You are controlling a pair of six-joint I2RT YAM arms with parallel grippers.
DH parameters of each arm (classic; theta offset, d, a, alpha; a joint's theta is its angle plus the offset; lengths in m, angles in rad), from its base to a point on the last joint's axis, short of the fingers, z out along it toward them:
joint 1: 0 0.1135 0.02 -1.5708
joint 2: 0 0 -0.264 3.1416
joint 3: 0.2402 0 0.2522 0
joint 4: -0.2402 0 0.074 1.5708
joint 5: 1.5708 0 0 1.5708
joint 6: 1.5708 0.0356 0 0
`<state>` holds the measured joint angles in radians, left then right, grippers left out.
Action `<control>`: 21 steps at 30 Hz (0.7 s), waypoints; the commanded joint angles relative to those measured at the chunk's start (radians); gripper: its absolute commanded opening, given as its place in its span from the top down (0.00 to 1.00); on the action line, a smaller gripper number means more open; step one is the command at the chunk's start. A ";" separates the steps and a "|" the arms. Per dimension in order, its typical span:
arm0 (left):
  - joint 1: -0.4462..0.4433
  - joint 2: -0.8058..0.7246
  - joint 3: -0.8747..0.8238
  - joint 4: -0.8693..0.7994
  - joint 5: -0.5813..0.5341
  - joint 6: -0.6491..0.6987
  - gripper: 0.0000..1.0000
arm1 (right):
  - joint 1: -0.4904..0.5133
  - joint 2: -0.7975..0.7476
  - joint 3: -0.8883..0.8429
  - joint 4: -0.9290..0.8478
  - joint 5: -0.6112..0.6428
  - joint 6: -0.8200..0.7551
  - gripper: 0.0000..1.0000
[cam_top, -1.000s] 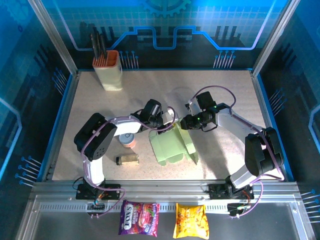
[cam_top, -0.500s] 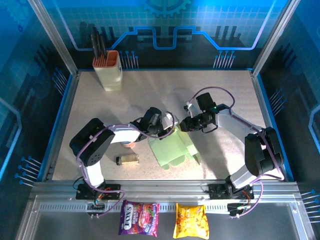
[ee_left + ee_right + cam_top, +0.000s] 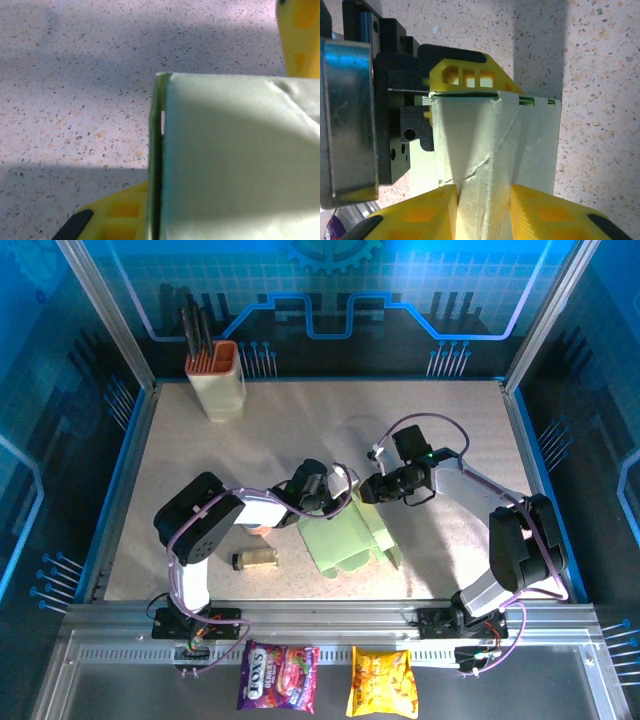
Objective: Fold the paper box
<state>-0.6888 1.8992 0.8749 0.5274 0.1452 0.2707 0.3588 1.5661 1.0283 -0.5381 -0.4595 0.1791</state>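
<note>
Box (image 3: 345, 540) lies mid bench (image 3: 450, 420). Your left hand (image 3: 338, 490) has slid closer to the right hand (image 3: 368, 488); both now pinch its raised far wall, so you're mid-fold.

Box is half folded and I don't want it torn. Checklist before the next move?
1. Left gripper clamped on paper box edge: ok.
2. Right gripper pinching a fold of the box: ok.
3. Box free of stray wrinkles: not ok, a diagonal crease shows in the right wrist view.
4. Jar apart from box: ok.
5. Flaps tucked: cannot tell.
</note>
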 commanded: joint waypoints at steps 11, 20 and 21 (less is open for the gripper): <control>-0.077 0.023 -0.011 0.086 -0.221 -0.016 1.00 | 0.006 -0.030 -0.051 -0.004 -0.053 0.088 0.64; -0.076 -0.049 -0.090 0.099 -0.220 -0.002 0.68 | 0.019 -0.036 -0.003 -0.039 0.075 0.092 0.60; -0.075 -0.064 -0.101 0.095 -0.219 -0.001 0.66 | 0.021 -0.035 0.005 -0.046 0.081 0.090 0.60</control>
<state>-0.7547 1.8877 0.8051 0.6079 -0.0616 0.2451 0.3660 1.5448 1.0065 -0.5274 -0.4236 0.2619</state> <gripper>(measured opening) 0.330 0.398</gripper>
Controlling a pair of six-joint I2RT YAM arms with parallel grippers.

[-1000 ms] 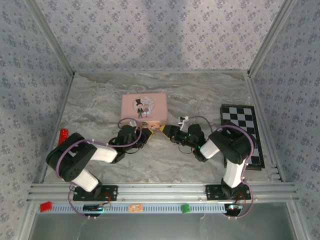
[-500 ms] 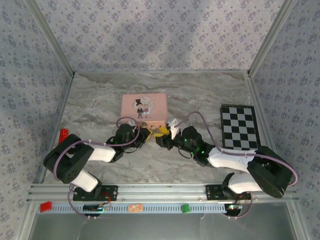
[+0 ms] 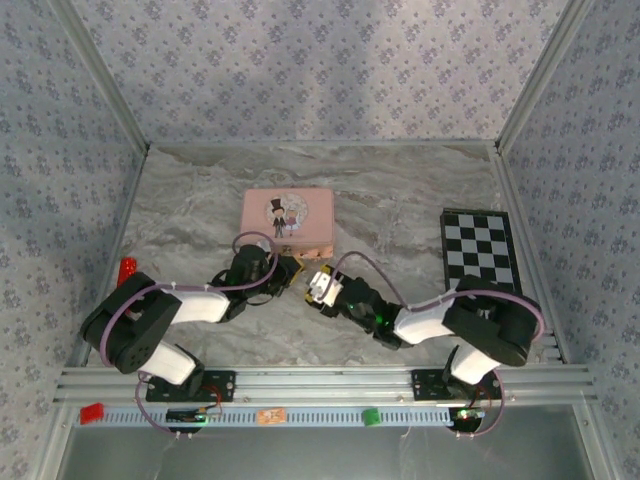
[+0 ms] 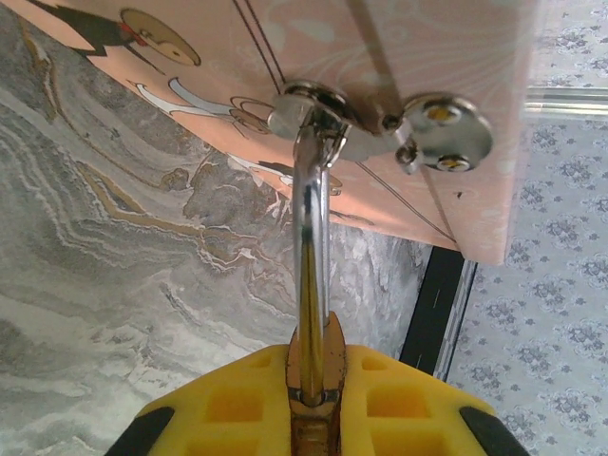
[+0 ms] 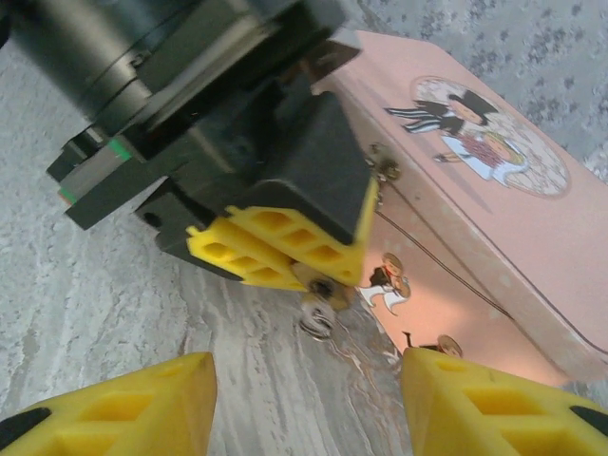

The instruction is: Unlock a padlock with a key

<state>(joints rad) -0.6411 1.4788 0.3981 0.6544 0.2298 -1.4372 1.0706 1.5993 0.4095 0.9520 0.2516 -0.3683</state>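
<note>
The tiny brass padlock (image 4: 314, 380) is pinched in my left gripper (image 4: 313, 404), which is shut on its body between the yellow fingers (image 4: 209, 399). Its thin silver shackle (image 4: 309, 256) runs up through the metal hasp (image 4: 313, 100) of the pink tin (image 4: 399, 47). In the right wrist view the padlock's bottom end (image 5: 325, 285) pokes out under the left fingers (image 5: 280, 242), and a small silver key ring (image 5: 318, 323) dangles from it. I cannot make out the key's blade. My right gripper (image 5: 304, 408) is open, a short way off, holding nothing. From above, the left gripper (image 3: 289, 268) meets the tin's front; the right gripper (image 3: 313, 288) sits just beside it.
The pink tin (image 3: 288, 214) lies mid-table on the marbled surface. A black-and-white checkerboard (image 3: 483, 255) lies at the right, and a small red object (image 3: 127, 270) stands at the left edge. Both arms lie low near the table's front.
My right gripper has pulled back from the padlock toward the near left, and its arm now stretches low across the table. The left gripper has kept its hold in place.
</note>
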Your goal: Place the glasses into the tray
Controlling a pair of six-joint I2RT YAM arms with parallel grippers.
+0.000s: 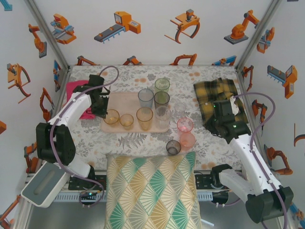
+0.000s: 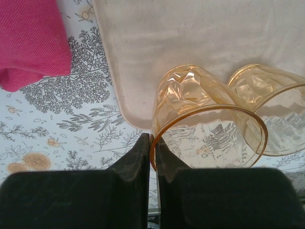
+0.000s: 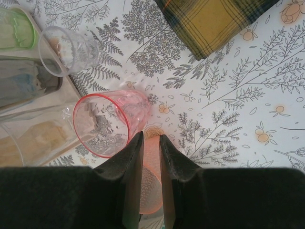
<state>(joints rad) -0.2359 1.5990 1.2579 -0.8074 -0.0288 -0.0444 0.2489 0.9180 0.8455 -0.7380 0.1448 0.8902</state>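
On a leaf-print desk (image 1: 128,140), the left claw (image 2: 153,143) pinches the rim of an amber glass (image 2: 205,129) at the tray's (image 1: 125,102) near-left corner (not yet let go). About seven glasses (image 1: 145,98) stand on the tray. Four wait just right of it, the right claw (image 3: 151,140) slightly parted above the short pink glass (image 3: 151,181).

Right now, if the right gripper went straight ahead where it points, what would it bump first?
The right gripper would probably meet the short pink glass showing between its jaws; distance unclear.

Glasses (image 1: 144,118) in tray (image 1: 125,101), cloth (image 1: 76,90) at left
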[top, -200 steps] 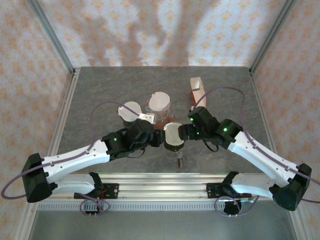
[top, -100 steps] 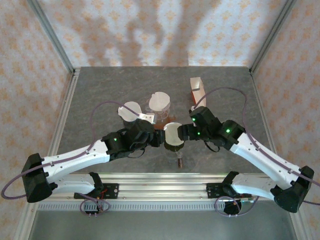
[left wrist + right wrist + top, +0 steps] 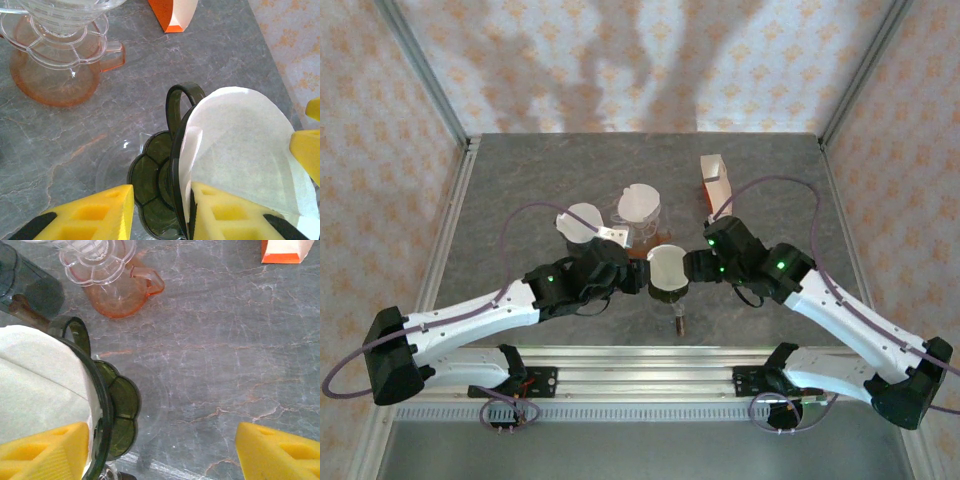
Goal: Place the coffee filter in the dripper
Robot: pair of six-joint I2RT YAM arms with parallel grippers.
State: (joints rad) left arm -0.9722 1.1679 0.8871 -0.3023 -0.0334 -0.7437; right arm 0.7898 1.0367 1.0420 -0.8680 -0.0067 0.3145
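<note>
One coffee filter (image 3: 240,145) sits in the one dark green dripper (image 3: 150,177), near the middle of the table's (image 3: 520,180) near edge. The left gripper (image 3: 162,192) is part-open astride the dripper's wall, and I cannot tell whether it grips. The right gripper (image 3: 162,440) is spread wide and clamps nothing. Behind, one clear glass dripper (image 3: 65,30) is stacked on one pink cup (image 3: 55,80). One orange box (image 3: 715,178) stands toward the far edge.

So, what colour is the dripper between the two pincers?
The dripper is dark, see-through green; the left wrist view shows it best.
</note>
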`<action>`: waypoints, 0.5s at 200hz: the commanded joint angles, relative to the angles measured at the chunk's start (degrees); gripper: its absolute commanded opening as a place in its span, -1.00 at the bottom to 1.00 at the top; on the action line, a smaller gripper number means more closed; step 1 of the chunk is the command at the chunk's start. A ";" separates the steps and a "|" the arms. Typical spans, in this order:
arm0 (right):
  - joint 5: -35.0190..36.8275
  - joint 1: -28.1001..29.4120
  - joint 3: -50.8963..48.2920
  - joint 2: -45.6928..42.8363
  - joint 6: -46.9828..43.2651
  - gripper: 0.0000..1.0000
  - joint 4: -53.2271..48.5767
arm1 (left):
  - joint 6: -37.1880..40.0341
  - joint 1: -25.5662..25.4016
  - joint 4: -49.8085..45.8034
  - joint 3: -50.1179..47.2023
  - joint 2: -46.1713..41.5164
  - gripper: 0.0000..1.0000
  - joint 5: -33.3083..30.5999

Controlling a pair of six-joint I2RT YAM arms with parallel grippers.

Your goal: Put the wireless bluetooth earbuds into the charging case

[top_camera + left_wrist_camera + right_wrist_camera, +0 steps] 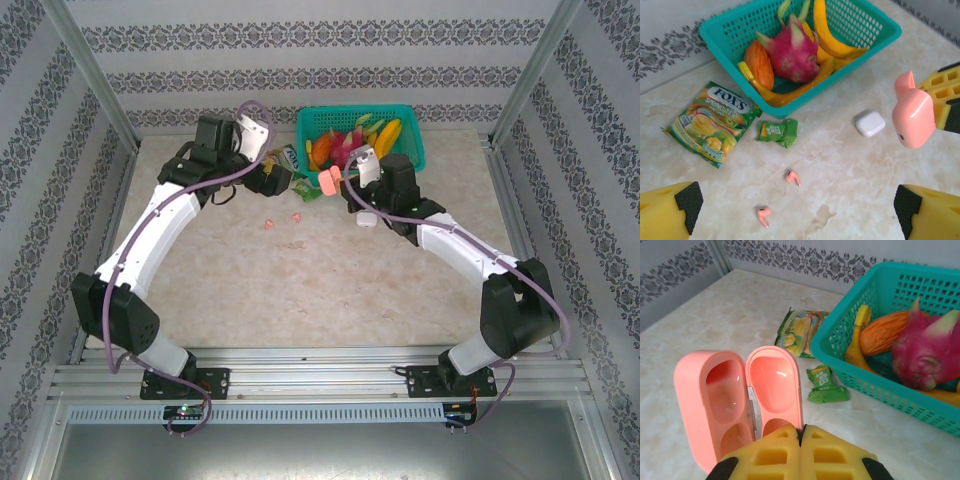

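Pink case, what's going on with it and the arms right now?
The right gripper holds the pink case off the table, lid open and both cups empty. The left gripper is open over two pink earbuds lying loose, neither picked up yet. A white case sits closed near the basket.

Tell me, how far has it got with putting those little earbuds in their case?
Done: the pink case is open, both wells empty, pinched in the shut right gripper. In hand: the open left gripper hovers over two pink earbuds lying on the table. Left: picking up and seating each one. The white case lies closed.
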 commanded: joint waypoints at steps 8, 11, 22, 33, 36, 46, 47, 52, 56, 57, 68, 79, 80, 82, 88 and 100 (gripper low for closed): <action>6.65 1.67 -2.23 -0.04 -8.19 -1.00 7.91 | 6.35 0.41 -10.90 5.61 5.36 1.00 3.18; 6.96 1.78 -2.32 0.08 -8.51 -1.00 8.45 | 6.65 0.46 -11.50 6.08 5.88 1.00 3.51; 7.70 2.15 -3.27 0.51 -9.88 -1.00 11.09 | 7.96 0.45 -13.42 7.84 7.41 1.00 5.13; 8.13 2.49 -4.49 0.96 -11.06 -1.00 14.26 | 9.10 0.46 -15.06 9.45 8.80 1.00 7.13; 8.22 2.58 -4.93 1.05 -11.48 -1.00 15.24 | 9.48 0.45 -15.72 10.08 9.31 1.00 8.06; 8.32 2.89 -6.66 1.37 -12.98 -1.00 19.13 | 10.77 0.49 -19.05 12.80 11.23 1.00 11.21; 8.32 2.92 -6.83 1.38 -13.17 -1.00 19.46 | 10.86 0.43 -19.42 13.06 11.45 1.00 11.81; 8.44 3.11 -7.73 1.49 -13.93 -1.00 21.90 | 11.32 0.43 -20.86 14.64 12.58 1.00 13.23; 8.43 3.21 -8.47 1.62 -14.44 -1.00 23.46 | 11.68 0.44 -22.55 15.84 13.34 1.00 14.13; 8.42 3.21 -8.57 1.64 -14.56 -1.00 23.78 | 11.76 0.45 -22.89 16.12 13.60 1.00 14.33; 8.01 3.21 -9.75 2.08 -15.51 -1.00 26.74 | 12.57 0.41 -25.97 18.86 15.61 1.00 16.29; 7.39 3.22 -9.79 2.60 -16.33 -1.00 27.31 | 13.22 0.44 -27.44 20.15 16.80 1.00 17.83; 7.28 3.22 -9.80 2.70 -16.43 -1.00 27.29 | 13.23 0.44 -27.49 20.21 16.87 1.00 17.94; 7.03 3.22 -9.72 2.82 -16.54 -1.00 27.27 | 13.30 0.45 -27.57 20.30 17.06 1.00 18.13; 6.46 3.22 -9.58 3.13 -16.97 -1.00 27.04 | 13.46 0.42 -27.62 20.38 17.37 1.00 18.70; 5.26 3.26 -9.58 3.57 -17.55 -1.00 27.06 | 13.99 0.42 -27.95 20.43 17.78 1.00 19.92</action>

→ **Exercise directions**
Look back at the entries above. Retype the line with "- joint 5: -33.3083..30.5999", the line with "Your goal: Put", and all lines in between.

→ **Result of this task**
  - joint 5: -33.3083..30.5999

Controlling a pair of six-joint I2RT YAM arms with parallel grippers.

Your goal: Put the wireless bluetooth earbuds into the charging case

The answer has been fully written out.